The Calgary Rugby Football Union was formed on September 29 in the offices of the Sovereign Life Insurance Company.

The Caledonia and Hillhurst Football Clubs played for the championship of the Central Alberta Rugby Football League on September 4.

The Edmonton Rugby Foot-ball Club was renamed the Esquimoux on October 16.
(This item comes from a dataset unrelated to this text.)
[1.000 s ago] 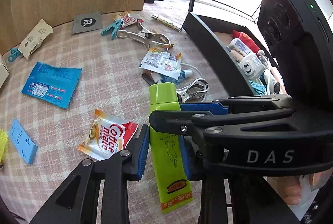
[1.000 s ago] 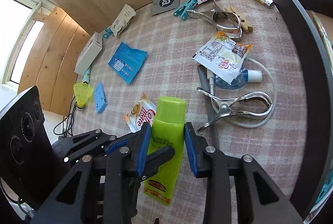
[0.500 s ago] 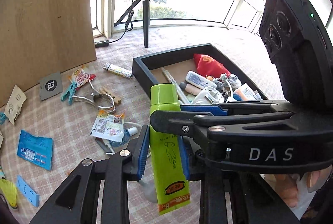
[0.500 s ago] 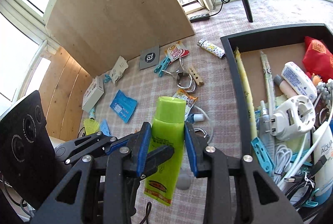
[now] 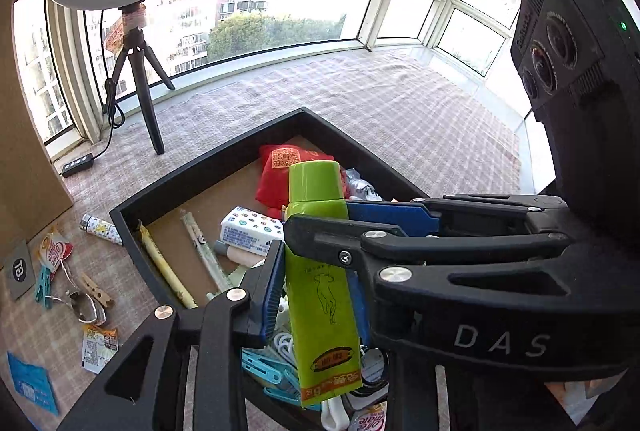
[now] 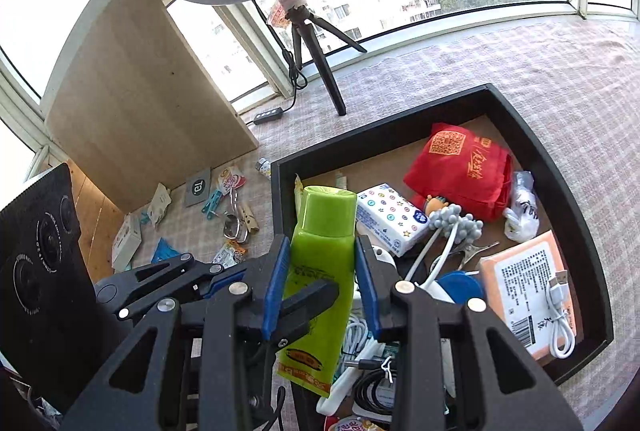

Goals from the field were reduced to three points by the CRU.

==Regular season==

===Final regular season standings===
Note: GP = Games played, W = Wins, L = Losses, T = Ties, PF = Points for, PA = Points against, Pts = Points

Interprovincial Rugby Football Union
| Team | GP | W | L | T | PF | PA | Pts |
|---|---|---|---|---|---|---|---|
| Ottawa Rough Riders | 6 | 5 | 1 | 0 | 114 | 41 | 10 |
| Hamilton Tigers | 6 | 5 | 1 | 0 | 131 | 42 | 10 |
| Montreal Football Club | 6 | 1 | 5 | 0 | 49 | 101 | 2 |
| Toronto Argonauts | 6 | 1 | 5 | 0 | 50 | 160 | 2 |

Ontario Rugby Football Union
| Team | GP | W | L | T | PF | PA | Pts |
|---|---|---|---|---|---|---|---|
| Toronto Amateur Athletic Club | 2 | 2 | 0 | 0 | 37 | 6 | 4 |
| Peterboro | 2 | 0 | 2 | 0 | 6 | 37 | 0 |

Intercollegiate Rugby Football Union
| Team | GP | W | L | T | PF | PA | Pts |
|---|---|---|---|---|---|---|---|
| Queen's | 6 | 5 | 1 | 0 | 90 | 50 | 10 |
| Toronto | 6 | 5 | 1 | 0 | 112 | 54 | 10 |
| McGill | 6 | 1 | 5 | 0 | 24 | 101 | 2 |
| Ottawa | 6 | 1 | 5 | 0 | 66 | 87 | 2 |

- Bold text means that they had clinched the playoffs.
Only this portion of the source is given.